In my recent post on
the PSA Crypto API, I
demonstrated the use of the API on two different MCUs: the
nRF52840 and the
ESP32-S3. In the case of
the former, the ECDSA signature operation was eventually executed in a closed
source library that manages communication between the Arm Cortex-M4 processor
and the Arm TrustZone CryptoCell
310
security subsytem. Readers that ventured down the rabbit hole of links in the
post may have noticed that there are
variants
of the nrf_cc310_mbedcrypto libraries for hard-float and soft-float. If
you have ever hit an error from your linker of the following style, you know
exactly why.
ld.bfd: error: X uses VFP register arguments, Y does not
ld.bfd: failed to merge target specific data of file
Arm
defines
three floating point Application Binary Interface (ABI) options, which are
controlled by the -mfloat-abi compiler flag.
soft: Soft ABI without FPU hardare: All floating-point operations are handled by the runtime library functions. Values are passed through integer register bank.softfp: Soft ABI with FPU hardware: This allows the compiled code to generate codes that directly access the FPU. But, if a calculation needs to use a runtime library function, a soft-float calling convention is used. Values are passed through integer register bank.hard: Hard ABI: This allows the compiled code to generate codes that directly accesss the FPU and use FPU-specific calling conventions when calling runtime library functions.
Arm, like most Instruction Set Architectures (ISAs), passes arguments to
subroutines
in general purpose registers (GPRs), specifically r0-r3. When the number or
size of arguments exceeds the available GPRs, the remaining arguments are
“spilled”
to the stack, where they can be accessed by the callee. However, when a
processor includes a Floating Point Unit (FPU) (more specifically for Armv7-M
processors, the C10 and C11
coprocessors),
and thus the floating point
extension,
there is an additional register bank with 32 floating point
registers
(s0-s31).
Side note: you may see the term Vector Floating Point (VFP) when referring to floating point on Armv7-M processors, such as the Cortex-M4. The reference manual explains why this is the case: “In the ARMv7-A and ARMv7-R architecture profiles, floating point instructions are called VFP instructions and have mnemonics starting with V. Because ARM assembler is highly consistent across architecture versions and profiles, ARMv7-M retains these mnemonics, but normally describes the instructions as floating point instructions, or FP instructions.”
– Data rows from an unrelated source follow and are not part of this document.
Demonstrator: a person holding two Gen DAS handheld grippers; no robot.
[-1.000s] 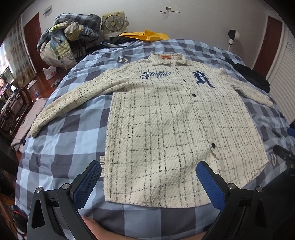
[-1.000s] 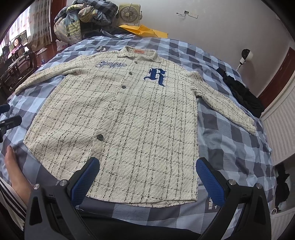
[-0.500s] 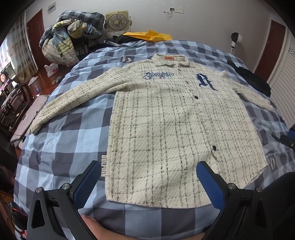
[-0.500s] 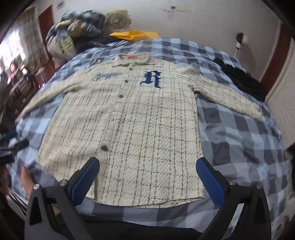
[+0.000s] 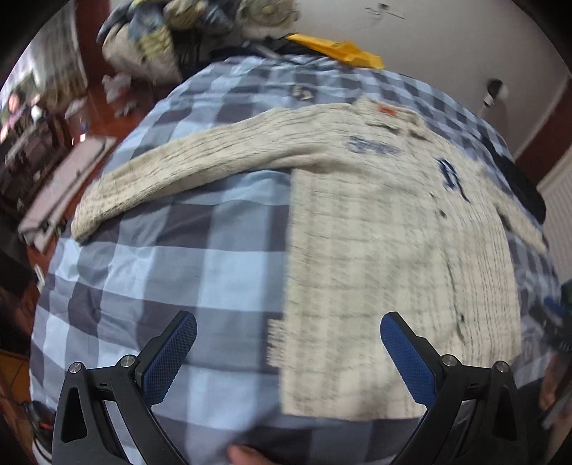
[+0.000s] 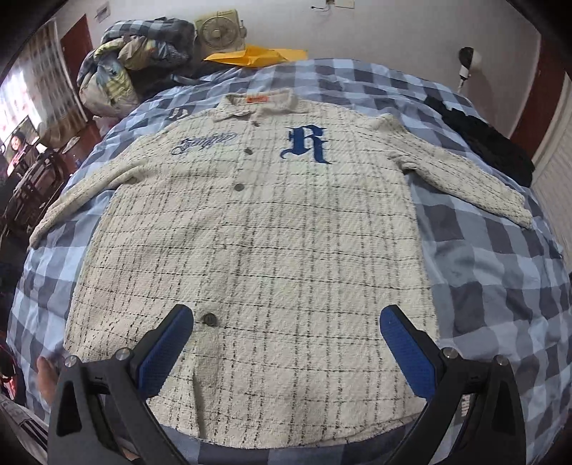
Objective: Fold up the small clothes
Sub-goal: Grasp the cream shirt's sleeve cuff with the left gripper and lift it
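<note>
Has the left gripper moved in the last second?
Yes. The left gripper swung left: the shirt, lying flat on the bed, now sits right of its open jaws.

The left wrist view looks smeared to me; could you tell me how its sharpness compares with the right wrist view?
Left wrist view: heavy motion blur, the shirt plaid and lettering smeared, only the left gripper crisp. Right wrist view: sharp, the buttons and blue R on the shirt legible, with fisheye bending at the edges.

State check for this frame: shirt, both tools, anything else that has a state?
Cream plaid shirt: flat on the checked bedspread, face up, buttoned, both sleeves spread, unfolded.
Left tool: open, holding nothing.
Right tool: open, holding nothing, above the shirt's hem.
Desk fan: cannot tell whether running.
</note>
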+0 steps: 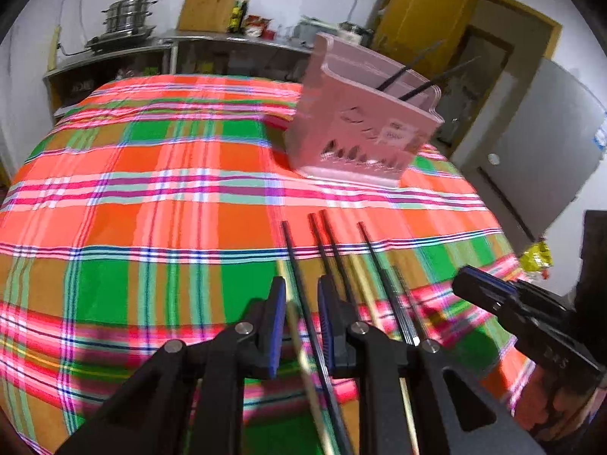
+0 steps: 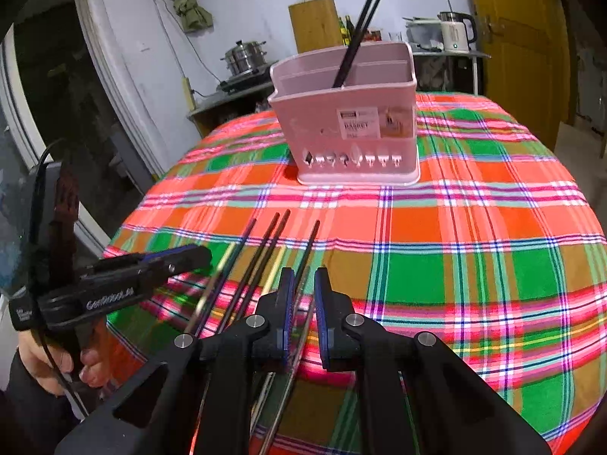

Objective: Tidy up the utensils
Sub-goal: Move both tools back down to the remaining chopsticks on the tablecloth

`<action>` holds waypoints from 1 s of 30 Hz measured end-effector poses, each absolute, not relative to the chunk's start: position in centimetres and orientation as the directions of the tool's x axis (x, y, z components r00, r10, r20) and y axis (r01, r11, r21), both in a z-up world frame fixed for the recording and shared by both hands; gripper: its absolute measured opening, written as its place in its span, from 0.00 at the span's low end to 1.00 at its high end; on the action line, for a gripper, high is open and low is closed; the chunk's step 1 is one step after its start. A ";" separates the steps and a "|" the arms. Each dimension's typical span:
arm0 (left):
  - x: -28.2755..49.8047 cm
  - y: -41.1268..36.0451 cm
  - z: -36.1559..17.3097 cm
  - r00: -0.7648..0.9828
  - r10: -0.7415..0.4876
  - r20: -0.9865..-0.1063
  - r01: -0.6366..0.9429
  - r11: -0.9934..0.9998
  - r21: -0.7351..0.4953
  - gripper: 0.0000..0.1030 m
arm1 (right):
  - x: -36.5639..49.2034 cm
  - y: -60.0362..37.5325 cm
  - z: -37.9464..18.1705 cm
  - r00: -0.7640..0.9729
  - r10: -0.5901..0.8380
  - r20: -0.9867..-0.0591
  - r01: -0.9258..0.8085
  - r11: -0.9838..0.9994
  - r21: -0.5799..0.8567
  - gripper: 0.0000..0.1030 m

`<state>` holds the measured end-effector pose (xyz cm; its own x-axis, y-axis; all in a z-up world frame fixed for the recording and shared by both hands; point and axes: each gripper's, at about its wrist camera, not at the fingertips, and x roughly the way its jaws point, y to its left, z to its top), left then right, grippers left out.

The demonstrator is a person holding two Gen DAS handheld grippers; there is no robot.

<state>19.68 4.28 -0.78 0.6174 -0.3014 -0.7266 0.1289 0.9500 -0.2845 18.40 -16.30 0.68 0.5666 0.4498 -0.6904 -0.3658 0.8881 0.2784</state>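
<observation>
A pink utensil basket (image 1: 360,129) (image 2: 345,121) stands on the plaid tablecloth with two black chopsticks (image 2: 358,34) upright in it. Several black and pale chopsticks (image 1: 334,250) (image 2: 265,250) lie side by side on the cloth near the front edge. My left gripper (image 1: 301,303) is open just above them, with a black chopstick and a pale one between its fingers. My right gripper (image 2: 303,292) is open over the rightmost black chopstick (image 2: 309,250), fingers on either side of it. Each gripper shows in the other's view, the right one (image 1: 493,292) and the left one (image 2: 159,265).
The round table's plaid cloth (image 1: 151,197) (image 2: 474,227) stretches left and far. Behind it stand a counter with a steel pot (image 1: 127,15), a wooden board (image 2: 315,24), a kettle (image 2: 455,32), a yellow door (image 2: 523,38) and a grey fridge (image 1: 538,144).
</observation>
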 end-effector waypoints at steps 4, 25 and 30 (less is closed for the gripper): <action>19.6 4.4 -1.7 0.600 -0.277 -0.751 0.107 0.958 -0.268 0.18 | 18.6 -15.7 -0.4 0.538 0.443 -0.717 -0.371 0.888 0.271 0.11; 19.8 3.4 -2.5 0.601 -0.202 -0.774 0.116 0.979 -0.165 0.17 | 20.0 -15.3 -2.5 0.520 0.368 -0.771 -0.330 0.919 0.215 0.08; 20.5 3.0 -2.4 0.594 -0.178 -0.784 0.120 0.984 -0.132 0.15 | 20.3 -15.0 -2.4 0.525 0.335 -0.782 -0.312 0.931 0.189 0.08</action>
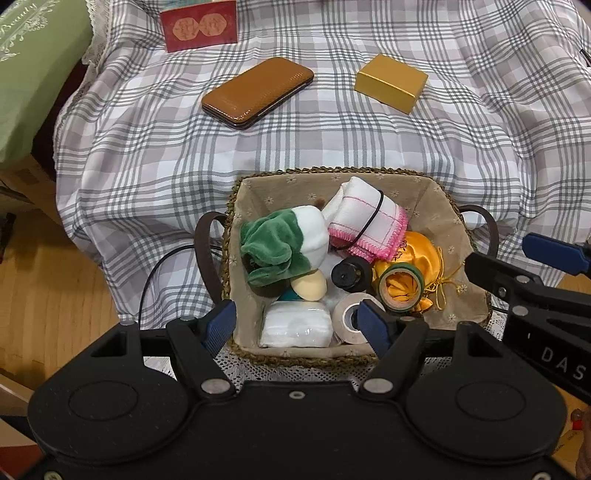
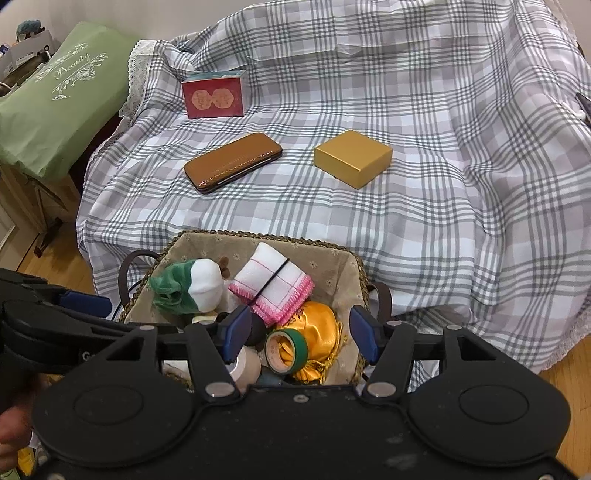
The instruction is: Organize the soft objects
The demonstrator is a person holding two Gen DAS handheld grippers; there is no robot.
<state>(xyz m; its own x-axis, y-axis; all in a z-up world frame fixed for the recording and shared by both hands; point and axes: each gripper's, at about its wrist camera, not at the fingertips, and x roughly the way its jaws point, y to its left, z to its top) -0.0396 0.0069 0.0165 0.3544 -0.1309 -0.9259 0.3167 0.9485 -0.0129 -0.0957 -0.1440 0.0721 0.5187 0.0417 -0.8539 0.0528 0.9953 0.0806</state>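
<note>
A woven basket [image 1: 255, 334] [image 2: 352, 273] with a beige lining holds soft things: a green and white plush [image 1: 284, 242] [image 2: 188, 286], a folded white towel with pink trim [image 1: 365, 221] [image 2: 275, 286], an orange satin pouch [image 1: 421, 254] [image 2: 321, 339], a white packet [image 1: 295, 326] and tape rolls [image 1: 400, 286] [image 2: 288, 349]. My left gripper [image 1: 297, 326] is open and empty over the basket's near edge, above the white packet. My right gripper [image 2: 303, 338] is open and empty above the pouch and tape; it also shows in the left wrist view [image 1: 517, 266].
Behind the basket, a checked cloth [image 1: 332, 140] [image 2: 443, 184] covers a seat with a brown case [image 1: 258, 92] [image 2: 232, 160], a gold box [image 1: 391, 83] [image 2: 352, 157] and a red box [image 1: 201, 24] [image 2: 214, 94]. A green cushion [image 2: 59, 96] lies to the left. Wooden floor lies below.
</note>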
When using the hard ABI, the s0-s15 registers can be used for passing
arguments to
subroutines.
The use of hard also indicates that floating point instructions (load and
store,
register
transfer,
data
processing)
may be used within routines.
When using softfp, floating point instructions are allowed within routines,
but arguments cannot be passed in floating point registers. soft uses the same
calling convention as softfp, and is thus compatible, but does not allow for
the use of floating point instructions. When floating point operations are
performed without support for floating point instructions, they must be
emulated in
software.
When you see the error described at the beginning of this post, you are mixing
soft/softfp with hard, which the linker will refuse. It is able to
determine the ABI of an object file being linked by looking at the Arm
attributes section, which differs for each variant. For example, on the
nRF52840, the attributes appear as follows (extracted via readelf).
hard
Attribute Section: aeabi
File Attributes
Tag_CPU_name: "7E-M"
Tag_CPU_arch: v7E-M
Tag_CPU_arch_profile: Microcontroller
Tag_THUMB_ISA_use: Thumb-2
Tag_FP_arch: VFPv4-D16
Tag_ABI_PCS_wchar_t: 4
Tag_ABI_FP_denormal: Needed
Tag_ABI_FP_exceptions: Needed
Tag_ABI_FP_number_model: IEEE 754
Tag_ABI_align_needed: 8-byte
Tag_ABI_align_preserved: 8-byte, except leaf SP
Tag_ABI_enum_size: small
Tag_ABI_HardFP_use: SP only
Tag_ABI_VFP_args: VFP registers
Tag_ABI_optimization_goals: Aggressive Speed
Tag_CPU_unaligned_access: v6
softfp
Attribute Section: aeabi
File Attributes
Tag_CPU_name: "7E-M"
Tag_CPU_arch: v7E-M
Tag_CPU_arch_profile: Microcontroller
Tag_THUMB_ISA_use: Thumb-2
Tag_FP_arch: VFPv4-D16
Tag_ABI_PCS_wchar_t: 4
Tag_ABI_FP_rounding: Needed
Tag_ABI_FP_denormal: Needed
Tag_ABI_FP_exceptions: Needed
Tag_ABI_FP_user_exceptions: Needed
Tag_ABI_FP_number_model: IEEE 754
Tag_ABI_align_needed: 8-byte
Tag_ABI_enum_size: small
Tag_ABI_HardFP_use: SP only
Tag_ABI_optimization_goals: Aggressive Size
Tag_CPU_unaligned_access: v6
Tag_ABI_FP_16bit_format: IEEE 754
soft
Attribute Section: aeabi
File Attributes
Tag_CPU_name: "7E-M"
Tag_CPU_arch: v7E-M
Tag_CPU_arch_profile: Microcontroller
Tag_THUMB_ISA_use: Thumb-2
Tag_ABI_PCS_wchar_t: 4
Tag_ABI_FP_denormal: Needed
Tag_ABI_FP_exceptions: Needed
Tag_ABI_FP_number_model: IEEE 754
Tag_ABI_align_needed: 8-byte
Tag_ABI_align_preserved: 8-byte, except leaf SP
Tag_ABI_enum_size: small
Tag_ABI_optimization_goals: Aggressive Speed
Tag_CPU_unaligned_access: v6
Floating Point ABIs in Practice Link to heading
The output of compiling with each ABI can be observed with a simple function
like the following addf with optimizations turned off to ensure that it is not
inlined or stripped entirely.
float __attribute__((optimize("O0"))) addf(float a, float b)
{
return a + b;
}
If invoking the compiler directly, you can pass the -mfloat-abi option, but if
you are leveraging a build system you may need to identify configuration
specific to the platform. For example, when using
Zephyr, the FPU is enabled by
setting CONFIG_FPU=y. The option depends
on
CONFIG_CPU_HAS_FPU, but defaults to false even when an FPU is present.
config FPU
bool "Floating point unit (FPU)"
depends on CPU_HAS_FPU
help
This option enables the hardware Floating Point Unit (FPU), in order to
support using the floating point registers and instructions.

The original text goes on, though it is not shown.